* **Required work**
Print out the full listing, exactly.
== Data below ==
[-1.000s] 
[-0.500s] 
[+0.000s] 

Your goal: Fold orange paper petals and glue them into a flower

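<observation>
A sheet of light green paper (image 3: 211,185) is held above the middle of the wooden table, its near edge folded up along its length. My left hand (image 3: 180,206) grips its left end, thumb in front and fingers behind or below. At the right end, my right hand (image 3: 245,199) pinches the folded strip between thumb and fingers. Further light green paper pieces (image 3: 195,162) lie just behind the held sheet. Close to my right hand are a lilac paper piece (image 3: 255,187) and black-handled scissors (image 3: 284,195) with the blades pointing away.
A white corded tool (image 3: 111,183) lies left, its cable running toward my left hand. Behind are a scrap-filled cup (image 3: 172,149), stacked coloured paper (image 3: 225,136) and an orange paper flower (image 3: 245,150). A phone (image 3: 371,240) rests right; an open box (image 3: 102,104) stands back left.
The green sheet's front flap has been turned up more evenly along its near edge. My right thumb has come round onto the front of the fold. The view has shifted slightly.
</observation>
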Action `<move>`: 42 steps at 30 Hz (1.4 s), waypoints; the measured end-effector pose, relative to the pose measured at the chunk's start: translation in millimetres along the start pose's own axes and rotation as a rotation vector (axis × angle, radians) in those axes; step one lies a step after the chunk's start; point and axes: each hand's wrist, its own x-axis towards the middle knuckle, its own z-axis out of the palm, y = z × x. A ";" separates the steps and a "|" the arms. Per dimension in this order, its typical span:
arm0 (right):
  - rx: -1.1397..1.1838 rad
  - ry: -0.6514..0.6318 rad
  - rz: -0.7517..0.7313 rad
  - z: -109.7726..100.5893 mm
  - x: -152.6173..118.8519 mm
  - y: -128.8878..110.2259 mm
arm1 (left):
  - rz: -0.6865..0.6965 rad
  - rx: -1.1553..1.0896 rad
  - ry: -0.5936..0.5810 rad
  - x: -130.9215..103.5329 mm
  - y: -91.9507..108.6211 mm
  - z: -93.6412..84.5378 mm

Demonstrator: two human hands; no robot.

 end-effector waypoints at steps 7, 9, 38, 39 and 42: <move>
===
* **Task response**
[-1.000s] 
[-0.500s] 
[+0.000s] 

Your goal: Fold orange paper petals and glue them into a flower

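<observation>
A sheet of light green paper (image 3: 211,185) is held above the middle of the wooden table, its near edge folded up along its length. My left hand (image 3: 180,206) grips its left end, thumb in front and fingers behind or below. At the right end, my right hand (image 3: 245,199) pinches the folded strip between thumb and fingers. Further light green paper pieces (image 3: 195,162) lie just behind the held sheet. Close to my right hand are a lilac paper piece (image 3: 255,187) and black-handled scissors (image 3: 284,195) with the blades pointing away.
A white corded tool (image 3: 111,183) lies left, its cable running toward my left hand. Behind are a scrap-filled cup (image 3: 172,149), stacked coloured paper (image 3: 225,136) and an orange paper flower (image 3: 245,150). A phone (image 3: 371,240) rests right; an open box (image 3: 102,104) stands back left.
The green sheet's front flap has been turned up more evenly along its near edge. My right thumb has come round onto the front of the fold. The view has shifted slightly.
</observation>
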Action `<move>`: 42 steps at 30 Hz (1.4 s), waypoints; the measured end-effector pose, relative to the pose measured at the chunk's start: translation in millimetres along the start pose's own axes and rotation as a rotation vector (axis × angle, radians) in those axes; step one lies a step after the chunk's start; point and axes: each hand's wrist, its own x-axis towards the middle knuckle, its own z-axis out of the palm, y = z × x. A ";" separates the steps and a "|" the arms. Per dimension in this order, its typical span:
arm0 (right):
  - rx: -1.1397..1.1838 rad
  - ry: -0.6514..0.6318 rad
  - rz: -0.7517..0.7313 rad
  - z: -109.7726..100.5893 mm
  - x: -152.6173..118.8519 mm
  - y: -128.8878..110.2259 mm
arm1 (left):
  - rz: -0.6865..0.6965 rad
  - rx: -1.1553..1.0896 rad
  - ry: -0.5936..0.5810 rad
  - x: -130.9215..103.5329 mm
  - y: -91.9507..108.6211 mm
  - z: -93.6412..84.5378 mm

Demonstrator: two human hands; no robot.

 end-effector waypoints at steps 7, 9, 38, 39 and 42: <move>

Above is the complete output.